Upon the successful completion of the course students will be in a position to:
1) distinguish between the methodological and the conceptual understanding of the nervous system
2) comprehend the structural and functional attributes of the nerve cell, the foundations of the neuron theory, and interneuronal communication
3) form a clear picture of the physicochemical basis of cerebral functions
4) acquire a general model regarding the function of the brain and mental life, as well as uniqueness or not of the human brain in relation to the other mammals
Course Content (Syllabus)
The theory and applications of brain research are presented in conjunction with the biological basis of behavior, from the single neuron to the integrated nervous system.
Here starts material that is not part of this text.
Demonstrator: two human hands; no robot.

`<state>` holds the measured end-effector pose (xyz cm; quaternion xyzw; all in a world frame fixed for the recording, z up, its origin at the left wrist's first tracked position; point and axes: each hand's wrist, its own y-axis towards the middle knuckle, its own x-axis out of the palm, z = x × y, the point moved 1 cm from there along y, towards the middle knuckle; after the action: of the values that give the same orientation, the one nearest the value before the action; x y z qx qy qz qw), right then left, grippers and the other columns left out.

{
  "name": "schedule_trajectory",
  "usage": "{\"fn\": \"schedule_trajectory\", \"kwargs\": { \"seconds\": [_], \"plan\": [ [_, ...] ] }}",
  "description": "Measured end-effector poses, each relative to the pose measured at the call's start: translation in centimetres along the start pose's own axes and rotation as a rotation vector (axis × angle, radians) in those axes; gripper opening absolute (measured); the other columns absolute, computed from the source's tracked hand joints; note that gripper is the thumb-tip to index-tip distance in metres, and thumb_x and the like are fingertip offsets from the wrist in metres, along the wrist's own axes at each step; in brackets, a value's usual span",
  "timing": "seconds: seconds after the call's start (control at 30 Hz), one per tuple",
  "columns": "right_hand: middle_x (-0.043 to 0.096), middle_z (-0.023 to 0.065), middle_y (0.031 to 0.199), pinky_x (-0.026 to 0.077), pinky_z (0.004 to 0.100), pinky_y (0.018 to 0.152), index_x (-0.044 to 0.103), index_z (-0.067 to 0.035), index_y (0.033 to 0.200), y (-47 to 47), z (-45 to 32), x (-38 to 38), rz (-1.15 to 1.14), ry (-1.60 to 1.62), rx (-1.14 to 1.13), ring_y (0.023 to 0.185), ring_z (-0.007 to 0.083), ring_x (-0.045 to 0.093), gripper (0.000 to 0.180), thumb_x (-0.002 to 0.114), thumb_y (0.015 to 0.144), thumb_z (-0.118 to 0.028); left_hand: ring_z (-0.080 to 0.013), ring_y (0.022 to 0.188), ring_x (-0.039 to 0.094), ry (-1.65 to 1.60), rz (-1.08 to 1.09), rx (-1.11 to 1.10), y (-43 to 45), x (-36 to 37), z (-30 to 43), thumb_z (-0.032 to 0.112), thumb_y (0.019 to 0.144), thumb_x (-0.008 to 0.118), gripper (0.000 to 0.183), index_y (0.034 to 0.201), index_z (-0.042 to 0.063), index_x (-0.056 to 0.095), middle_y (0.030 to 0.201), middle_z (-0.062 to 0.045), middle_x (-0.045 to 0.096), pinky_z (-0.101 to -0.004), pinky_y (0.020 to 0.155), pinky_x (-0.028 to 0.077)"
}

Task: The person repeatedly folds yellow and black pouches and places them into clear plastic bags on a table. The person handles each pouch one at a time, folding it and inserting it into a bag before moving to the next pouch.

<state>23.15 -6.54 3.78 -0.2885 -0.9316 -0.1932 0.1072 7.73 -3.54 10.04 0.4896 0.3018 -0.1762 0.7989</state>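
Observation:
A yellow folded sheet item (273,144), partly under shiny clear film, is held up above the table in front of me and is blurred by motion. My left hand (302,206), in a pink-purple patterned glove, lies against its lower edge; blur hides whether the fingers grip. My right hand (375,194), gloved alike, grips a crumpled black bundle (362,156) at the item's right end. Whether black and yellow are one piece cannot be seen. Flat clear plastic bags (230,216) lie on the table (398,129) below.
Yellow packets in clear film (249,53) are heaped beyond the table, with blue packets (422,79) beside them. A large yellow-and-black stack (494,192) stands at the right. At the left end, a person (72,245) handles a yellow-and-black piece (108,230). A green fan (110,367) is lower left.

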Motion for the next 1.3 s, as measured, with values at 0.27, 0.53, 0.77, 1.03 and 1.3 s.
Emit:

Structure and ultrastructure of the brain. Axoplasmic transport and intracellular traffic. Electrical and chemical synapses. Phylogenetic evolution. Cytoarchitectonics of the cerebral cortex, basal ganglia, and cerebellum. Biogenetic gradients, histochemical signatures, and anatomical patterns of neuronal connectivity. Genetic determination and epigenesis in the formation of neural circuits. Plasticity and regenerative events in nervous tissue. Historical evolution of ideas in Neuroscience. The neurohistological tradition of Ramón y Cajal and the neuropsychiatric school of Vienna. The course is a combination of lectures and laboratory exercises and seminars.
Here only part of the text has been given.